# Task details:
Up to the line containing "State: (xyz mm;", nothing is kept; from that line through the end of the data below, output every line exactly.

━━━ Data extract

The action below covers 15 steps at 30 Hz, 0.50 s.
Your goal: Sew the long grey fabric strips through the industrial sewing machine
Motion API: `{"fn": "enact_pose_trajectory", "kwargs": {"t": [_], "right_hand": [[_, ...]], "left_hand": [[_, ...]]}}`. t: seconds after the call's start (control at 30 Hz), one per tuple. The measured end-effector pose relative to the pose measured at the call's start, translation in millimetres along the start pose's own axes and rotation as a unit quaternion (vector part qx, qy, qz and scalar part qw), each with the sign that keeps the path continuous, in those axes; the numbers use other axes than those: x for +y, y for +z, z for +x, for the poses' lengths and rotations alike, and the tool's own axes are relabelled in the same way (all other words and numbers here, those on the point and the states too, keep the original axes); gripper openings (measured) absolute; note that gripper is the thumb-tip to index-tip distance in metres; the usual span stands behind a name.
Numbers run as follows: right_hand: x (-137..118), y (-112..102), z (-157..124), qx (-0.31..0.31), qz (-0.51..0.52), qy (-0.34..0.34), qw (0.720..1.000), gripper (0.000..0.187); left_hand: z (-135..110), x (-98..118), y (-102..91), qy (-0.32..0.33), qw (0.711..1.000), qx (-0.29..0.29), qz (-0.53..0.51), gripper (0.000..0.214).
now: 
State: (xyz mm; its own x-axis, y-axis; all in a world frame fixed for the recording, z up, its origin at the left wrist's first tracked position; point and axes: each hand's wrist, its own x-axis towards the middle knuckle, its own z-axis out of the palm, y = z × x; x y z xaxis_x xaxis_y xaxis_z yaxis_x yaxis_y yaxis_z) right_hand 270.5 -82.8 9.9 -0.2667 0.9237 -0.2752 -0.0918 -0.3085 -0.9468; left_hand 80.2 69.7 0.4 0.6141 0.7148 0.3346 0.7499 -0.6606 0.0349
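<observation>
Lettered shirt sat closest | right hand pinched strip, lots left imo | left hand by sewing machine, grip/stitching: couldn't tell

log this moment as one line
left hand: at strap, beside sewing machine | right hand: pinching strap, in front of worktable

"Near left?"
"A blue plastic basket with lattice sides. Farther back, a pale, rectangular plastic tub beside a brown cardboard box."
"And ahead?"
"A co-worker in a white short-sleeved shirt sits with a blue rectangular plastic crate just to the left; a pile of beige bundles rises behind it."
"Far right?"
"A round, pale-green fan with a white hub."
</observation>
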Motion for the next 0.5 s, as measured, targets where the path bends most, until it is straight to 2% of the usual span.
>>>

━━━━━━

# Output of the exercise:
State: (xyz mm; its own x-axis, y-axis; all in a world frame fixed for the recording, z up, its origin at the left wrist's first tracked position; point and axes: each hand's wrist, its own x-axis towards the middle knuckle, its own z-axis out of the palm, y = z × x; x y z xaxis_x xaxis_y xaxis_z yaxis_x yaxis_y yaxis_z) right_hand 270.5 -82.8 9.9 -0.2667 0.9237 -0.2752 -0.0918 -0.3085 -0.9468; left_hand 80.2 69.7 0.4 0.6141 0.7148 0.3346 0.7499 -0.6606 0.0349
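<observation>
Lettered shirt sat closest | right hand pinched strip, lots left imo | left hand by sewing machine, grip/stitching: couldn't tell

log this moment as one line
left hand: at strap, beside sewing machine | right hand: pinching strap, in front of worktable

"Near left?"
"A blue plastic basket with lattice sides. Farther back, a pale, rectangular plastic tub beside a brown cardboard box."
"And ahead?"
"A co-worker in a white short-sleeved shirt sits with a blue rectangular plastic crate just to the left; a pile of beige bundles rises behind it."
"Far right?"
"A round, pale-green fan with a white hub."
</observation>
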Motion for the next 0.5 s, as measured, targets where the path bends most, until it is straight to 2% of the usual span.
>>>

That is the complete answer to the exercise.